As Brussels becomes more alienated from realities on the streets, the union’s forthcoming elections might serve as a wake-up call
The European Union held a summit this week at which it aimed to convince Ukraine of its support for as long as it’s needed. Hungary balked, but its resistance was limited.
For prestige reasons and to demonstrate strategic unity, it was critical for the EU to secure approval for the long-term financing of Kiev. No one knows what will happen next, but it will be possible to adjust plans if necessary.
The EU summit reflected an interesting phenomenon – the ever-diverging agendas of the Western European ruling classes and those they govern. The main issue in Brussels is aid for Ukraine, while at the same time farmers are rioting in France and the Benelux countries, and Germany is paralyzed by a series of strikes. Of course, this is not because of Ukraine, but driven by the fall in living standards.
The European Council on Foreign Relations (ECFR), an influential transnational non-governmental organization, has published an analysis of sociological polls predicting the outcome of the European Parliament elections in June. Let’s be clear: it is not the European Parliament that determines the policies and prospects of the Old World. Whatever its eventual composition, this will be no revolution.
However, the peculiarities of the pan-European representative body are such that citizens vote, as we used to say, with their hearts and not with their pockets, as happens in elections to national parliaments. Voters’ immediate well-being depends on these representatives, which is why the experienced ones are often preferred over clever ones. But an MEP doesn’t determine anything in the life of an ordinary European, which is why you can let your feelings run wild and send the one you really like to Olympus without fear of things going down the drain. In other words, the European Parliament election results are a good indicator of the real mood.
The authors expect the June vote to show a sharp voter shift to the right, not towards moderate conservativism but to far-right parties, commonly referred to as populists. Many of them belong to the Eurosceptic category. They predict that such movements will come first in nine of the EU’s 27 countries and that they’ll significantly strengthen their position in nine others. In the European Parliament itself, for the first time in 45 years of elections to this body, a right-wing majority is likely to form, ranging from Christian Democrats and classical conservatives to national radicals.
However, this doesn’t mean the formation of an “unbreakable bloc”; the moderates are unlikely to engage seriously with the extremes. But the social shift to the right is undeniable.
This rightward shift is evidence of disillusionment with the establishment, which has seen little renewal in more than three decades, despite a wealth of impressive socio-political developments. After the Cold War, there was a leveling out of party platforms. Previously clearly labeled socialists, conservatives or liberals, whose approaches may not have been antagonistic but had differences, were lumped into a single mainstream.
European integration, multiplied by the worldwide process of globalization, almost eliminated policy variability.

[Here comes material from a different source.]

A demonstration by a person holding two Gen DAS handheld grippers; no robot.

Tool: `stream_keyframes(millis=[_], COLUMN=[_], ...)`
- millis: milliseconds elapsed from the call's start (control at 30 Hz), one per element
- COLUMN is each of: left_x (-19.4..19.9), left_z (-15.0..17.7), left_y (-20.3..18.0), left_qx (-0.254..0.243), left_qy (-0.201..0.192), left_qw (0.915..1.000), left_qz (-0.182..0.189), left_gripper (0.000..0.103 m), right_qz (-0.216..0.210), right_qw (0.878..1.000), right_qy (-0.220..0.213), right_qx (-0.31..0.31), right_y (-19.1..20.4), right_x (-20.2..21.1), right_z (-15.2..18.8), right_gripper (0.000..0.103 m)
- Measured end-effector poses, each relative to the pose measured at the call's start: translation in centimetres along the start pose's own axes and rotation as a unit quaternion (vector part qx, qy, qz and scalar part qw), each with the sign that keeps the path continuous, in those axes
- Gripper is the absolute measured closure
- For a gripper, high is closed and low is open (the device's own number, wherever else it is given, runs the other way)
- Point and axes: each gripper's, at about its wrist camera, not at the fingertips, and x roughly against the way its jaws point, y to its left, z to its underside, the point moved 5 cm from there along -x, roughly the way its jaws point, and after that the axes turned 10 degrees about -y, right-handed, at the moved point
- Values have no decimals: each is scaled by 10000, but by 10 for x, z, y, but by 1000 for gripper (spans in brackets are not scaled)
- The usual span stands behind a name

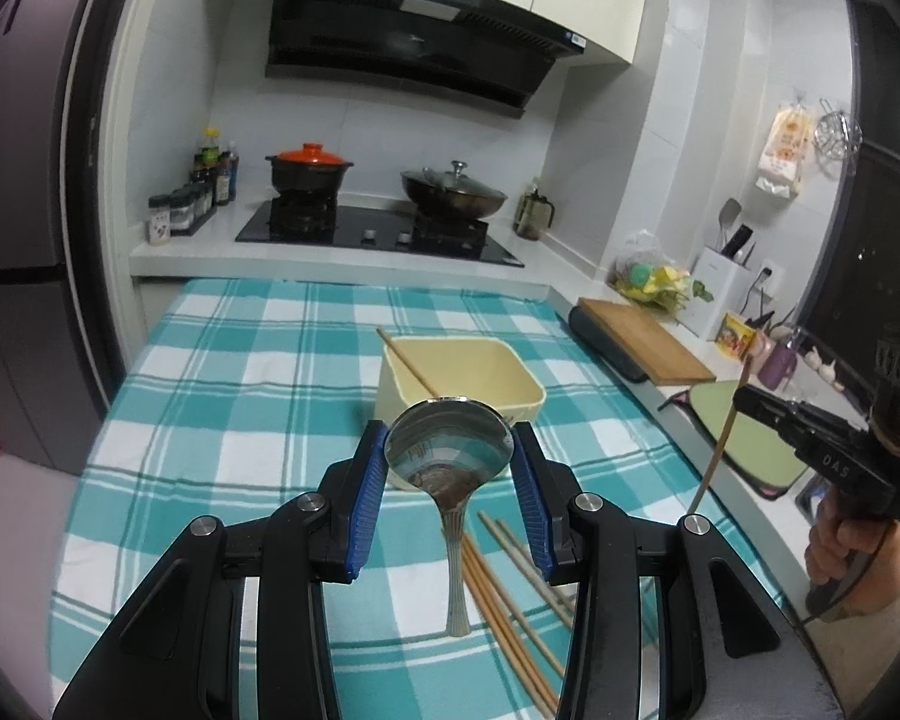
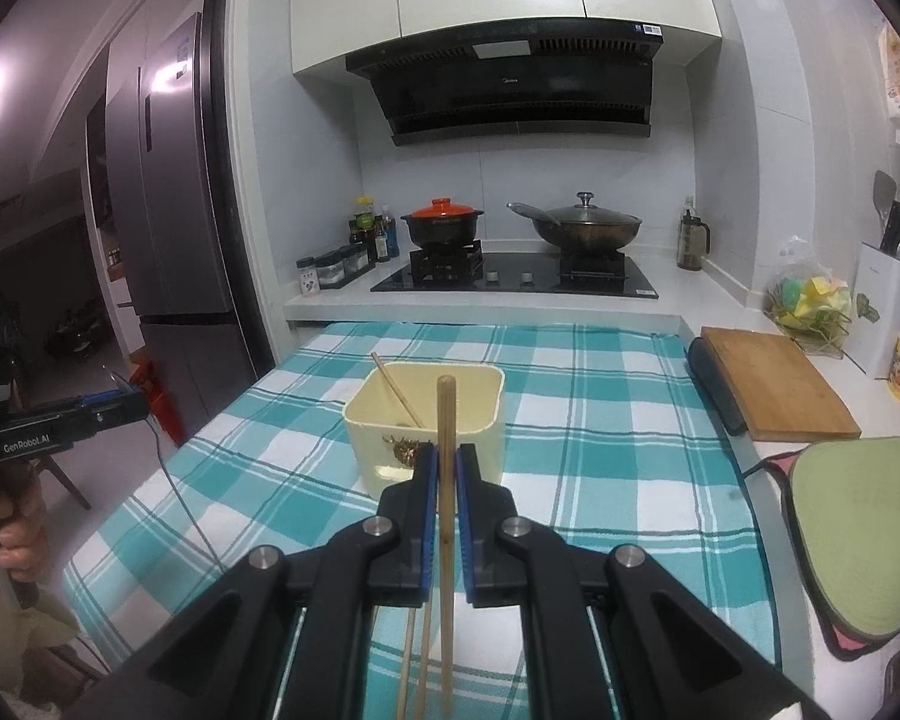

The latter was increasingly determined by external structural frameworks, and decisions were more and more often taken at the supranational level, above the governments of individual countries. And the ability of national leaders to respond to the aspirations of their peoples depended on their ability to work not only with their own populations, but also one floor above, seeking concessions and privileges from a centralized Brussels.
As long as people felt the benefits of globalization and politicians could clearly explain how the new steps towards integration were good for them personally, attacks on the establishment were the domain of the marginalized. However, the crisis of the global system, which began to manifest itself in various forms from the mid-2000s, changed dynamics within societies. It is in this period that the modern concept of “populism,” as a particular set of forces and sentiments opposed to a “correct” socio-political order, emerged and flourished.
Populism as an appeal to the masses against elites monopolizing influence is an old phenomenon. But at the beginning of the 21st century, in the spirit of the so-called “end of history,” these elites began to interpret their own line as the only true and legitimate one. Accordingly, those who oppose it are either deliberately wrong or deliberately malicious (singing “in someone else’s voice”). In this way, opposition to populism has led to fierce political antagonism.
There is a dangerous contradiction here for the EU. The “wrong” line, even if we think of it as such, increasingly resonates with what Europeans are worried about “on the ground” – from migration to economic problems caused by the abandonment of traditional energy sources. And the “right” point-of-view, aimed at fulfilling the bloc’s geopolitical commitments, does not seem to be a priority for a growing part of the population. Especially as these obligations imply a subordinate role for the EU in the Atlantic community.
So far, the Western European mainstream has been able to push its agenda through, albeit with some difficulties. But if the results of the above survey are to be believed, this will not always be the case.
This means that the bloc is set for further turbulence.
By Fyodor Lukyanov, the editor-in-chief of Russia in Global Affairs, chairman of the Presidium of the Council on Foreign and Defense Policy, and research director of the Valdai International Discussion Club.